Work instruction: Begin at the line containing "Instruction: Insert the" in the data below and go on through the line containing "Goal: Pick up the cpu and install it", repeating each line exactly; include both ends and no other line.

*** Opening Input data ***

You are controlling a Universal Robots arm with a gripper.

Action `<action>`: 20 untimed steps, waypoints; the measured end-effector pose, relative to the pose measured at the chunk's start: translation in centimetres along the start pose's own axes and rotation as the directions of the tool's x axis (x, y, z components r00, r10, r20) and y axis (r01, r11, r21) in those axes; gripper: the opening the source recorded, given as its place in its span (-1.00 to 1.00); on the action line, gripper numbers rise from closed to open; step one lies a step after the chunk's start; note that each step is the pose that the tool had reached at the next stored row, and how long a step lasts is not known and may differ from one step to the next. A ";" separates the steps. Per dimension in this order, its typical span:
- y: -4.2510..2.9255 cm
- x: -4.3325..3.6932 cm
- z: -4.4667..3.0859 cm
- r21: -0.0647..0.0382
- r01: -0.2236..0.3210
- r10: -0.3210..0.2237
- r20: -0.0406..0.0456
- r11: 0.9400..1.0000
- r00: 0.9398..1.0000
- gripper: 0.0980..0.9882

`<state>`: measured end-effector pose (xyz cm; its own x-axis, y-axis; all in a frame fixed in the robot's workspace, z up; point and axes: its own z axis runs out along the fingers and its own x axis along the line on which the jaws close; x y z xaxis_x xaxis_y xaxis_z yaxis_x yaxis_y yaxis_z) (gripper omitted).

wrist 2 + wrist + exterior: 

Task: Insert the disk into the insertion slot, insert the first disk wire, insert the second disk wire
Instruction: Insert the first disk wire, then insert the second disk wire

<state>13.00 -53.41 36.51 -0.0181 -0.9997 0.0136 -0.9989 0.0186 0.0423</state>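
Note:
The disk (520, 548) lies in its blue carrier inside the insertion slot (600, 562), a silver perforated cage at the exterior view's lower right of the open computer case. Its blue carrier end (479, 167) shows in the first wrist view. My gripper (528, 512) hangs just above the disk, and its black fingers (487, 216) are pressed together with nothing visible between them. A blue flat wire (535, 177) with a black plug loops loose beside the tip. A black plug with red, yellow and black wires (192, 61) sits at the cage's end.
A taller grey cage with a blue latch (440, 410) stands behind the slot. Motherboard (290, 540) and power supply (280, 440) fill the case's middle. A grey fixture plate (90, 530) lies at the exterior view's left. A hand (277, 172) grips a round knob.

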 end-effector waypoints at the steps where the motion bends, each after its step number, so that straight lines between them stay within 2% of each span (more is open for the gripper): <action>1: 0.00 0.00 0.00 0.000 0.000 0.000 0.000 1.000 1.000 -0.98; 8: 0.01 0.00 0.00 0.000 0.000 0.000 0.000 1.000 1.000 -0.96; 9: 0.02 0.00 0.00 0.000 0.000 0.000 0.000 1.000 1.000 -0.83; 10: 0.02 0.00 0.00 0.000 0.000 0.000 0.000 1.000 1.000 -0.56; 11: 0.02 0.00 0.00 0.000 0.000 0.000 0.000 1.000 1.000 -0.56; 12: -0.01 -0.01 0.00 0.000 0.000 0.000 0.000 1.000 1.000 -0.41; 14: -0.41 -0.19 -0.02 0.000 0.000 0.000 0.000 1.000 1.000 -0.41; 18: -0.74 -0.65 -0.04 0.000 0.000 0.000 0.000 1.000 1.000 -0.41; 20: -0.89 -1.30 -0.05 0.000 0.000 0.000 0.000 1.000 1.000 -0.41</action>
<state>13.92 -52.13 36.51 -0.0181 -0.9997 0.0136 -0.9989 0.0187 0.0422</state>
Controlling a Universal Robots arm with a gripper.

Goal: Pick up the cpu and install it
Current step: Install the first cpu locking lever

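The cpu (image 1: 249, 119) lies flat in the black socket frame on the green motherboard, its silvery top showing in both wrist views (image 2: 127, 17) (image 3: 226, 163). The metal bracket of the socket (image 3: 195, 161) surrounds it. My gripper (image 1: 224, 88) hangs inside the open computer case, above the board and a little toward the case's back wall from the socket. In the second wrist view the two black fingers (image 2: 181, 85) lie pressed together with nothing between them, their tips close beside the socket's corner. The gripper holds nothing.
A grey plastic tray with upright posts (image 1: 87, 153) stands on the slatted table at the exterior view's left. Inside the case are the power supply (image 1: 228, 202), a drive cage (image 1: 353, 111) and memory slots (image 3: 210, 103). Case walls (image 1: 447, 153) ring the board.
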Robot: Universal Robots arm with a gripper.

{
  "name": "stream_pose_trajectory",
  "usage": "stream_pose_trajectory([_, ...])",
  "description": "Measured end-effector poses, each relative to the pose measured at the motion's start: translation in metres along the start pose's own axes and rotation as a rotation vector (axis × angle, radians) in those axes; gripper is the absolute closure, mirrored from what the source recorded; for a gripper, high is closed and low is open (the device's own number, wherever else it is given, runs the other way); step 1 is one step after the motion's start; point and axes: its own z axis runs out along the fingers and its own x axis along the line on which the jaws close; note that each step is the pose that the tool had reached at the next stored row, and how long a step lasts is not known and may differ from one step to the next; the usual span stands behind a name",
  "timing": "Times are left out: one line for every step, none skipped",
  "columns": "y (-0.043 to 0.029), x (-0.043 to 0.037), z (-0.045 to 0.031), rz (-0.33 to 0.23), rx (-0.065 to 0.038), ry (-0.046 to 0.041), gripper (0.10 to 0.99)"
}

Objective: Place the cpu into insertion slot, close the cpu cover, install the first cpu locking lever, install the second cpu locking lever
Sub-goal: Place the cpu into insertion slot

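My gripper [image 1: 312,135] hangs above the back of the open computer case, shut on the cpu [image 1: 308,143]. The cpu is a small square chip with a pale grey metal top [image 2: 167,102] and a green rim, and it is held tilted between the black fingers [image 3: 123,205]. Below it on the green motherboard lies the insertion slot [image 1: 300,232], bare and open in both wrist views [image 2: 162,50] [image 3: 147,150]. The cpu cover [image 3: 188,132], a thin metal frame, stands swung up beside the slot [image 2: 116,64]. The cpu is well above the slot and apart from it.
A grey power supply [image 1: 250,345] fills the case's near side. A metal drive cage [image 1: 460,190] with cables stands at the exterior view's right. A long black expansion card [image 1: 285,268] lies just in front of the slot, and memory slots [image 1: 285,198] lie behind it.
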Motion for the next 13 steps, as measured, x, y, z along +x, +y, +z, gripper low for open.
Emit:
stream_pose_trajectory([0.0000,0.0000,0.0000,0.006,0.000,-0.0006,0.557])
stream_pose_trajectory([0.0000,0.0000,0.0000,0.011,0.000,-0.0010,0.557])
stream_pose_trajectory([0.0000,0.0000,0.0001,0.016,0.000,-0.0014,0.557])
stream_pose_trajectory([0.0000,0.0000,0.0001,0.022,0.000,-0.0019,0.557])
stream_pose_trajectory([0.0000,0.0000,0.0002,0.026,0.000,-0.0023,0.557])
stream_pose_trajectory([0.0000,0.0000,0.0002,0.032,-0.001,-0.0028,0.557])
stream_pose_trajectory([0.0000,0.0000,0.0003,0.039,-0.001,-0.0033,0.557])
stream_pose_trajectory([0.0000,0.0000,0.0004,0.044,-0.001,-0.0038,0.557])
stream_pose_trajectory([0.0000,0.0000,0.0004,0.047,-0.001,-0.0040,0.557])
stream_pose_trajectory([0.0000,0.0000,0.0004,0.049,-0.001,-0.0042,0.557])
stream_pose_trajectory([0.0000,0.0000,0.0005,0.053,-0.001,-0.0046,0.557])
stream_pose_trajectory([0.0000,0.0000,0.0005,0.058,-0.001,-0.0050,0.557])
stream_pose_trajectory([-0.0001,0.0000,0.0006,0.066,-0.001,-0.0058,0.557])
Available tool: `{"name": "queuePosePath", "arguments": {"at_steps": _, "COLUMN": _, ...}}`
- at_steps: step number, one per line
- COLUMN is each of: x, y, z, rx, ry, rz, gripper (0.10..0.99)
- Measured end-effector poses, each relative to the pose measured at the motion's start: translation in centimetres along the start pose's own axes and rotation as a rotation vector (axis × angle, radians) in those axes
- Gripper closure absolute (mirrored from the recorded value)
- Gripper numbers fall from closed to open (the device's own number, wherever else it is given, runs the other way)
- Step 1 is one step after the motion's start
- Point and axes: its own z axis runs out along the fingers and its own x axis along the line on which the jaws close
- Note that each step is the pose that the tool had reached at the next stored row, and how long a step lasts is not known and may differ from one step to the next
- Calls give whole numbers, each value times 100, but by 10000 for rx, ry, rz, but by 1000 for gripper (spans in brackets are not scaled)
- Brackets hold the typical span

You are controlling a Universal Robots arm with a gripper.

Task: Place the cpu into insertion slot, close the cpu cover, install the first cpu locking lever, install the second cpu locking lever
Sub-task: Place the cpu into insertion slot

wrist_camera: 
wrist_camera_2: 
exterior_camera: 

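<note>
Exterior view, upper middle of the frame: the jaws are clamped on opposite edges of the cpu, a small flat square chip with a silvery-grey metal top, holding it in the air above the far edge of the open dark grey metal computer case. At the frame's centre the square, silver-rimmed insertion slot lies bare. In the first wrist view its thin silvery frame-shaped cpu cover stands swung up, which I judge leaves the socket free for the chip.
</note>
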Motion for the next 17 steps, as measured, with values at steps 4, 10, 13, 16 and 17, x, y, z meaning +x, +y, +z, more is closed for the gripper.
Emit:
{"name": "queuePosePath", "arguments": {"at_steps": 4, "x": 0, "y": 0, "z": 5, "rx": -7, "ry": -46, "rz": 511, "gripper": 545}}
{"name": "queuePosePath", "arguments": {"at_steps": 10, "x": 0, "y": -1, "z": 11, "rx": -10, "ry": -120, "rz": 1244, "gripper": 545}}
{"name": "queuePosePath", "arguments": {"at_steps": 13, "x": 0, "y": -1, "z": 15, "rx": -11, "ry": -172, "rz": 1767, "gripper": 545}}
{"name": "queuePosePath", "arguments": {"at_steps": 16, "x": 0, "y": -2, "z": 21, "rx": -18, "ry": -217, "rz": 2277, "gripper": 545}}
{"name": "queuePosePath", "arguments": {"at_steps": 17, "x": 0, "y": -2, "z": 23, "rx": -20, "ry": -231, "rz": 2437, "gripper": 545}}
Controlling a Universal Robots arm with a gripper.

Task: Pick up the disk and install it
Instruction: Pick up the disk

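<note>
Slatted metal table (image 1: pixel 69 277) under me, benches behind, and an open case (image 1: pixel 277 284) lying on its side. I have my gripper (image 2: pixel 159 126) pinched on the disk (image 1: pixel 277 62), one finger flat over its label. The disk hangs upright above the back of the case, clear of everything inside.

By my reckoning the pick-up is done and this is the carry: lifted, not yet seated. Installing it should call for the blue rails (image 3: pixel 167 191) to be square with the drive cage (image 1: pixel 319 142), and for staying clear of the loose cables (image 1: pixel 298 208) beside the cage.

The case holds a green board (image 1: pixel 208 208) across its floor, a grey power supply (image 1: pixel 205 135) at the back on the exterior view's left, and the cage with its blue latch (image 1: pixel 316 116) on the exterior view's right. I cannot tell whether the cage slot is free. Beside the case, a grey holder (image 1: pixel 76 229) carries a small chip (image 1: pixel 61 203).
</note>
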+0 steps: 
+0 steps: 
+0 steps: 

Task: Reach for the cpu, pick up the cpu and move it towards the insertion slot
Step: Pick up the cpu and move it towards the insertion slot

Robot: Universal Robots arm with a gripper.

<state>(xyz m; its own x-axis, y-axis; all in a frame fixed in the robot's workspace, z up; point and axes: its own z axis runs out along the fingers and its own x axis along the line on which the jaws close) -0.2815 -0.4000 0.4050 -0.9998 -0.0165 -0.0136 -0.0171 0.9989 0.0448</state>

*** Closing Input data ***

Your solution:
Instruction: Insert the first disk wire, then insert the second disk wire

<state>13.00 -53.41 36.51 -0.0181 -0.9997 0.0136 -0.9989 0.0186 0.0423</state>
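Note:
The disk (520, 548) lies in its blue carrier inside the insertion slot (600, 562), a silver perforated cage at the exterior view's lower right of the open computer case. Its blue carrier end (479, 167) shows in the first wrist view. My gripper (528, 512) hangs just above the disk, and its black fingers (487, 216) are pressed together with nothing visible between them. A blue flat wire (535, 177) with a black plug loops loose beside the tip. A black plug with red, yellow and black wires (192, 61) sits at the cage's end.
A taller grey cage with a blue latch (440, 410) stands behind the slot. Motherboard (290, 540) and power supply (280, 440) fill the case's middle. A grey fixture plate (90, 530) lies at the exterior view's left. A hand (277, 172) grips a round knob.
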
 end-effector waypoints at the steps where the motion bends, each after its step number, so that straight lines between them stay within 2% of each span (more is open for the gripper): <action>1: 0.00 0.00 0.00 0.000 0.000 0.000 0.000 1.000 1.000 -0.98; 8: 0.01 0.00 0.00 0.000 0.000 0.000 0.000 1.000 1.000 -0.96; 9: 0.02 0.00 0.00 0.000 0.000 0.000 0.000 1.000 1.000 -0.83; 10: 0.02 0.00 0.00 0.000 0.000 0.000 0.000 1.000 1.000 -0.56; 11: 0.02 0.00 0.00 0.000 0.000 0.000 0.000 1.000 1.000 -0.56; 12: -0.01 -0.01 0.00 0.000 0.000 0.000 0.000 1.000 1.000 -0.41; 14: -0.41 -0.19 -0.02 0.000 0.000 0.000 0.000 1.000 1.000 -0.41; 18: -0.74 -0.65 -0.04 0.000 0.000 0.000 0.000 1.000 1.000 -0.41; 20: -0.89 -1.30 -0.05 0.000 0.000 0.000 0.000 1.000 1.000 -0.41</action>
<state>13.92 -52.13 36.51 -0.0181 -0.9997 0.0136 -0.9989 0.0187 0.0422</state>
Controlling a Universal Robots arm with a gripper.

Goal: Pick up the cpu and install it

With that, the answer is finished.